# SOURCE MATERIAL:
Segment Open
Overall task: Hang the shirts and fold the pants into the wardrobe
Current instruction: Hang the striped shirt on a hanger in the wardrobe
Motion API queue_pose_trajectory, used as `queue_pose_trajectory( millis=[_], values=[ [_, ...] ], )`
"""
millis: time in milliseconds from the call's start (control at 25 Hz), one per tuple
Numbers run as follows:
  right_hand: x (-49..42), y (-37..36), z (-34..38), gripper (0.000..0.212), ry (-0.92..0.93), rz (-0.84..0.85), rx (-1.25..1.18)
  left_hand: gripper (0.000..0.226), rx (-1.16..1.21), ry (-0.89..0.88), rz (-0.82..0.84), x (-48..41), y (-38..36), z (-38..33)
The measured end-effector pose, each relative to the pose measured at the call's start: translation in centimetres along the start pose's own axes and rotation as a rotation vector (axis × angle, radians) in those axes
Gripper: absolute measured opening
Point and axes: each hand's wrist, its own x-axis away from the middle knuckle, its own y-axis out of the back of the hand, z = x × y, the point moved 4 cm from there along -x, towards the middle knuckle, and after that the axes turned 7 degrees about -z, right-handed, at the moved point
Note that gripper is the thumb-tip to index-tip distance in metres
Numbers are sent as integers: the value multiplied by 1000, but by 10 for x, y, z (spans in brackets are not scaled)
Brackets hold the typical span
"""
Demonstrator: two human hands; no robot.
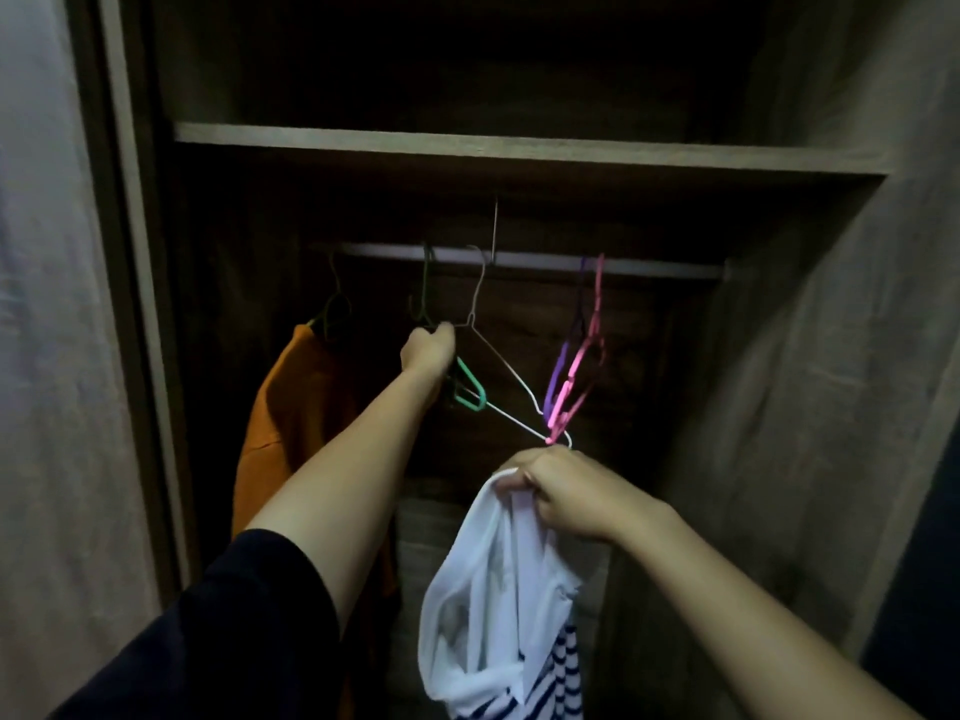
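I look into a dark wooden wardrobe with a pale hanging rail [519, 262] under a shelf. My left hand [428, 348] reaches up and grips a green hanger [470, 389] just below the rail, next to a thin white wire hanger [511, 379]. My right hand [558, 491] holds a white shirt [483, 605] bunched by its top edge; a navy-striped part hangs at its lower end. That hand sits right under the low tip of the wire hanger. An orange shirt [280, 423] hangs at the left of the rail.
Pink and purple hangers [579, 366] hang bare at the right of the rail. A wooden shelf [519, 148] runs above it. A pale curtain [47, 356] hangs at the far left, and the wardrobe's side wall [810, 356] stands at the right.
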Motion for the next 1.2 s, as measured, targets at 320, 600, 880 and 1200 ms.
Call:
queue_pose_trajectory(
  millis=[320, 600, 880, 1200],
  values=[
    [2, 0, 13, 55, -17, -40, -24, 32, -63, -176, -29, -3, 38, -4],
    [-1, -9, 36, 58, -55, -4, 20, 16, 16, -387, 47, 67, 107, 112],
    [-3, -19, 60, 55, -92, 23, -9, 25, 281, -145, -13, 92, 173, 154],
    [7, -22, 79, 52, -217, 58, -38, 24, 221, -27, 561, 119, 263, 164]
  ],
)
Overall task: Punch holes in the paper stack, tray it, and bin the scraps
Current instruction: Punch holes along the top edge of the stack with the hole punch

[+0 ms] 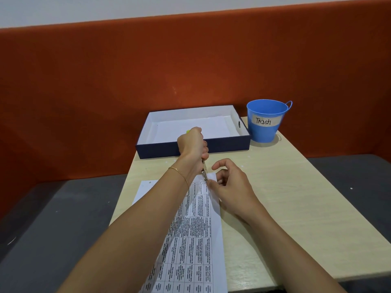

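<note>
- Metal hole punch (204, 173): plier type, gripped in the left hand (192, 144), fingers clenched round the handles. A yellow-green bit pokes out at the far side of the fist.
- Punch head sits on the far edge of the paper stack (190, 240), towards its right corner. Cannot tell if the jaws are fully closed on the sheets.
- Paper stack: white, printed with a table of small text, lying flat on the tabletop (285, 197), running from the near edge towards the far middle. One punched hole (150, 182) shows near the far left corner.
- Right hand (230, 187): just right of the punch head, fingers curled, fingertips holding the far right corner of the paper stack. Index finger is raised and bent above it.
- Left arm crosses over the paper; thin gold bracelet (182, 174) on the wrist.
- Tray (160, 150): dark blue outside, white inside, at the far end of the tabletop, just beyond the left hand. Oval grip hole in its right wall.
- Blue bucket (264, 127): labelled "Trash", upright, just right of the tray at the far right corner.
- Orange partition (127, 81) behind everything.
</note>
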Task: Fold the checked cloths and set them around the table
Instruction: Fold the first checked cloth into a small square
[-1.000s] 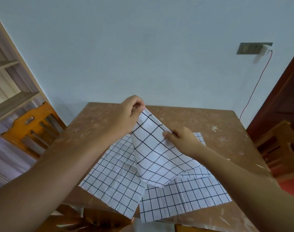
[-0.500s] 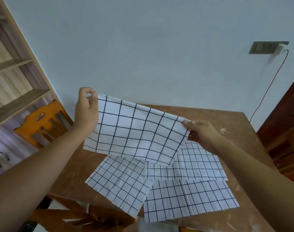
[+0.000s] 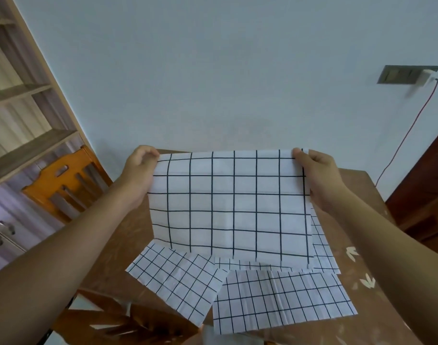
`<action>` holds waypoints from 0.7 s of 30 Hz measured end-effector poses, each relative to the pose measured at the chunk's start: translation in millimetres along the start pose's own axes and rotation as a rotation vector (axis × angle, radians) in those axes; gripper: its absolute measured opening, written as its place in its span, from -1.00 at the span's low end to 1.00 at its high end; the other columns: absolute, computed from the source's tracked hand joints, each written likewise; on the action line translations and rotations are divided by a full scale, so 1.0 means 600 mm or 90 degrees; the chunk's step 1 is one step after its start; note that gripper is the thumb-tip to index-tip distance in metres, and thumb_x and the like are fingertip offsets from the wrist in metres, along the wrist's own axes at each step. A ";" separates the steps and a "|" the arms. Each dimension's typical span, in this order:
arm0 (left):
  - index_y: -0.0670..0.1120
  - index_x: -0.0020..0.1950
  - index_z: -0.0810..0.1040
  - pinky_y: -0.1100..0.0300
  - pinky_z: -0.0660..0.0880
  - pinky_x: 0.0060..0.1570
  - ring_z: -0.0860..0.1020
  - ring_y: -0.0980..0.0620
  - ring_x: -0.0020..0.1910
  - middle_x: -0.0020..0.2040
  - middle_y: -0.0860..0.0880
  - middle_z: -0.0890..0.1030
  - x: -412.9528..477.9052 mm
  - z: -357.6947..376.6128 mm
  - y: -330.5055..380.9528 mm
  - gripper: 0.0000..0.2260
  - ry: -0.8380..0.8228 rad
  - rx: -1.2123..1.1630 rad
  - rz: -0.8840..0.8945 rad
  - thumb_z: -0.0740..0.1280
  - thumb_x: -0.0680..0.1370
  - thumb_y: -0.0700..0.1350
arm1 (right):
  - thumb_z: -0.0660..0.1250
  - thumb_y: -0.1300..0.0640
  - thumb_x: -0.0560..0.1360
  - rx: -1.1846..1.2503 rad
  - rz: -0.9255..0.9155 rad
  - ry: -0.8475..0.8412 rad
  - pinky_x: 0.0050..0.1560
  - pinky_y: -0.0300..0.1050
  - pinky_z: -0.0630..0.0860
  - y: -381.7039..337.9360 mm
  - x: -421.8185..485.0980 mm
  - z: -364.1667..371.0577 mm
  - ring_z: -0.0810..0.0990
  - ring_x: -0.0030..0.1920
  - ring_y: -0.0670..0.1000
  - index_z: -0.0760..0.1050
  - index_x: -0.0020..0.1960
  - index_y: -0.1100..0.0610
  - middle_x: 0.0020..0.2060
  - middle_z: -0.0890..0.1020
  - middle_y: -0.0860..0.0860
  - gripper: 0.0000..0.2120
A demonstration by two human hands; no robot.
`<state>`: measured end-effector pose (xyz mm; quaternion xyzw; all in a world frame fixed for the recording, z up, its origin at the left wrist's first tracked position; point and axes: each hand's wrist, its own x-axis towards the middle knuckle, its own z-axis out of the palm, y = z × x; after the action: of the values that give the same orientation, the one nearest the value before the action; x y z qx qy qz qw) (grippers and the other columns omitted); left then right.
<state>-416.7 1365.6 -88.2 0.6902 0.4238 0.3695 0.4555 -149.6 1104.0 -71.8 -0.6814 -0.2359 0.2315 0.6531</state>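
Note:
I hold one white checked cloth (image 3: 230,205) spread out flat in the air above the brown table (image 3: 377,220). My left hand (image 3: 140,173) pinches its upper left corner and my right hand (image 3: 317,178) pinches its upper right corner. Below it, other checked cloths lie on the table: one (image 3: 175,280) at the front left, turned at an angle, one (image 3: 282,300) at the front right, and a third (image 3: 325,250) mostly hidden behind the held cloth.
An orange wooden chair (image 3: 63,180) stands at the table's left side, with shelves and drawers (image 3: 18,145) behind it. Another wooden chair (image 3: 118,322) is at the near edge. A dark wooden door (image 3: 427,175) is on the right. A red cable (image 3: 407,135) hangs from a wall socket.
My hands have drawn apart and lifted, stretching the held cloth from a loose drape into a flat, level sheet. The cloths on the table have not moved.

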 end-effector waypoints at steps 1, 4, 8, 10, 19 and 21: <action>0.22 -0.06 0.60 -0.27 0.54 0.20 0.59 -0.25 0.11 0.13 -0.20 0.62 0.001 0.000 -0.008 -0.80 -0.018 0.020 -0.003 0.20 0.61 -0.02 | 0.41 -0.21 0.45 -0.014 -0.002 0.003 -0.14 0.11 0.46 0.008 0.003 -0.003 0.48 -0.17 0.13 0.49 -0.09 0.32 -0.15 0.50 0.11 -0.46; 0.22 0.10 0.64 -0.40 0.53 0.13 0.57 -0.15 -0.01 0.17 -0.31 0.61 0.003 0.001 -0.022 -0.74 -0.074 0.074 0.002 0.18 0.57 0.09 | 0.37 -0.16 0.47 -0.034 -0.014 0.033 -0.16 0.04 0.25 0.022 0.006 -0.003 0.28 -0.22 0.10 0.33 -0.17 0.35 -0.22 0.35 0.07 -0.45; 0.33 0.21 0.57 -0.23 0.61 0.12 0.63 0.02 0.16 0.20 0.03 0.65 -0.001 0.000 -0.029 -0.63 -0.128 0.137 0.043 0.34 0.45 0.38 | 0.34 -0.05 0.60 -0.074 -0.028 0.055 -0.36 -0.09 0.14 0.027 0.001 -0.001 0.18 -0.42 0.00 0.32 -0.23 0.17 -0.38 0.22 0.03 -0.61; 0.38 0.25 0.52 -0.10 0.56 0.23 0.54 0.17 0.29 0.32 0.17 0.57 -0.003 0.000 -0.034 -0.48 -0.133 0.160 0.072 0.33 0.35 0.51 | 0.33 -0.05 0.62 -0.088 -0.033 0.061 -0.39 -0.14 0.12 0.029 0.001 -0.004 0.16 -0.45 -0.04 0.36 -0.20 0.13 -0.39 0.21 -0.01 -0.66; 0.12 0.48 0.43 0.17 0.59 -0.11 0.61 0.16 0.04 0.26 0.09 0.58 -0.031 0.015 -0.019 -0.49 -0.258 0.244 0.036 0.47 0.55 0.01 | 0.26 0.07 0.69 -0.251 -0.235 -0.095 -0.27 -0.14 0.23 -0.012 -0.027 0.019 0.27 -0.33 -0.10 0.34 -0.27 0.24 -0.37 0.29 -0.07 -0.59; 0.18 0.54 0.33 0.00 0.48 0.30 0.44 0.08 0.41 0.49 0.09 0.40 -0.042 0.033 -0.009 -0.34 -0.334 0.331 0.056 0.52 0.49 0.08 | 0.25 0.06 0.69 -0.307 -0.272 -0.132 -0.28 -0.23 0.28 -0.027 -0.036 0.036 0.33 -0.34 -0.12 0.42 -0.23 0.26 -0.37 0.37 -0.04 -0.62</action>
<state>-409.8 1337.2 -102.6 0.8715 0.3425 0.0795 0.3419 -179.9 1108.0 -56.5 -0.7244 -0.4864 0.0950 0.4792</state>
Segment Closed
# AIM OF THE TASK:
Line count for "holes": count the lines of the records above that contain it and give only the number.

# OUTPUT FOR THIS TASK:
2